### WHAT IS BEING ASKED
Word for word, give again the lines of the material below, from the one holding "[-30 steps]" to the last, with nothing added.
SUPPLIED DATA Start Marker
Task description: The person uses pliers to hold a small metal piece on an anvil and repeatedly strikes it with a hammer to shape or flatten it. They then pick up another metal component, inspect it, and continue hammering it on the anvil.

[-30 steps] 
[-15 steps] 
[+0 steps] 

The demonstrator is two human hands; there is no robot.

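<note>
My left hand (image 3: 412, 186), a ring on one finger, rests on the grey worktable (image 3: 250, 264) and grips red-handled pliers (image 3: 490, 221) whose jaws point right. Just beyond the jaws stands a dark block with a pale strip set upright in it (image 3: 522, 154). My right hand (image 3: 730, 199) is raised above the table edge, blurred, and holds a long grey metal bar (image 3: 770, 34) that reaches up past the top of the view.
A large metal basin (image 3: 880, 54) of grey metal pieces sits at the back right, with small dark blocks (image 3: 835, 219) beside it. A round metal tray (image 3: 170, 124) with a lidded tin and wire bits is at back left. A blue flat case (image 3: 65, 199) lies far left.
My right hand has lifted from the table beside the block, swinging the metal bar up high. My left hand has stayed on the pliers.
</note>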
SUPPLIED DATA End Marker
### RESPONSE BELOW
[-30 steps] 
[-15 steps] 
[+0 steps] 

The demonstrator is two human hands; there is no robot.

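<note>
My left hand (image 3: 412, 186), a ring on one finger, rests on the grey worktable (image 3: 250, 264) and grips red-handled pliers (image 3: 490, 221) whose jaws point right. Just beyond the jaws stands a dark block with a pale strip set upright in it (image 3: 522, 154). My right hand (image 3: 730, 199) is raised above the table edge, blurred, and holds a long grey metal bar (image 3: 770, 34) that reaches up past the top of the view.
A large metal basin (image 3: 880, 54) of grey metal pieces sits at the back right, with small dark blocks (image 3: 835, 219) beside it. A round metal tray (image 3: 170, 124) with a lidded tin and wire bits is at back left. A blue flat case (image 3: 65, 199) lies far left.
My right hand has lifted from the table beside the block, swinging the metal bar up high. My left hand has stayed on the pliers.
</note>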

No additional work is needed on this exercise.